An Intramembrane Modulator of the ErbB2 Receptor Tyrosine Kinase That Potentiates Neuregulin Signaling

• Published in: The Journal of biological chemistry Vol. 274; no. 9; pp. 5263 - 5266
• Main Authors: Carraway, 3rd, K L, Rossi, E A, Komatsu, M, Price-Schiavi, S A, Huang, D, Guy, P M, Carvajal, M E, Fregien, N, Carraway, C A, Carraway, K L
• Format: Journal Article
• Language: English
• Published: United States American Society for Biochemistry and Molecular Biology 26.02.1999
• Subjects: Animals; ErbB Receptors - metabolism; Female; Glycoproteins - metabolism; Humans; Mucin-4; Neuregulins; Phosphorylation; Pregnancy; Protein Binding; Rats; Rats, Inbred F344; Receptor, ErbB-2 - metabolism; Sialoglycoproteins - metabolism; Signal Transduction; Tumor Cells, Cultured; Tyrosine - metabolism
• ISSN: 0021-9258; 1083-351X
• DOI: 10.1074/jbc.274.9.5263

The ErbB2 receptor tyrosine kinase plays a critical role in a variety of developmental processes, and its aberrant activation may contribute to the progression of some breast and ovarian tumors.

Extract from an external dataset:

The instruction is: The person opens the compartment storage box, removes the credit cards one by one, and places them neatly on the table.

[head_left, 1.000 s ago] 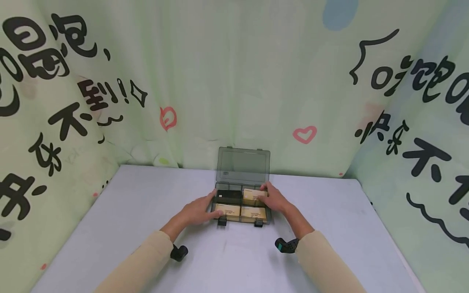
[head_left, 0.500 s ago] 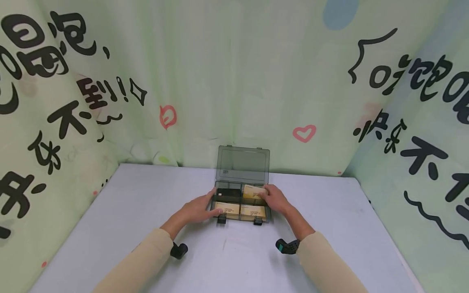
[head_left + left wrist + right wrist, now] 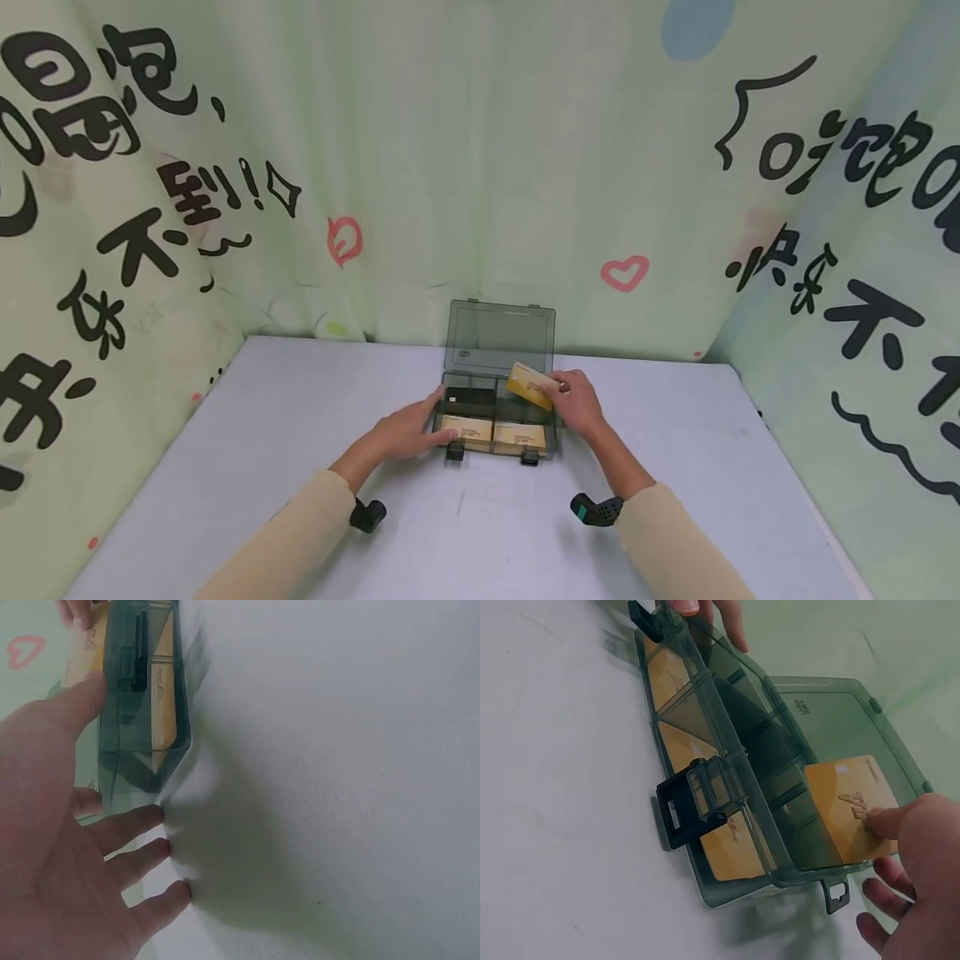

ASGP2, a transmembrane glycoprotein found on the surface of the highly metastatic ascites 13762 rat mammary adenocarcinoma cell line, is constitutively associated with ErbB2 in these cells and in mammary tissue from pregnant rats. Expression studies indicate that ASGP2 interacts directly and specifically with ErbB2 through one of its epidermal growth factor-like domains and that the co-expression of the two proteins in the same cell dramatically facilitates their direct stable interaction. Ectopic expression of ASGP2 in human melanoma tumor cells potentiates the response of endogenous ErbB2 to the neuregulin-1 growth factor. These observations point to a novel intramembrane mechanism for the modulation of receptor tyrosine kinase activity.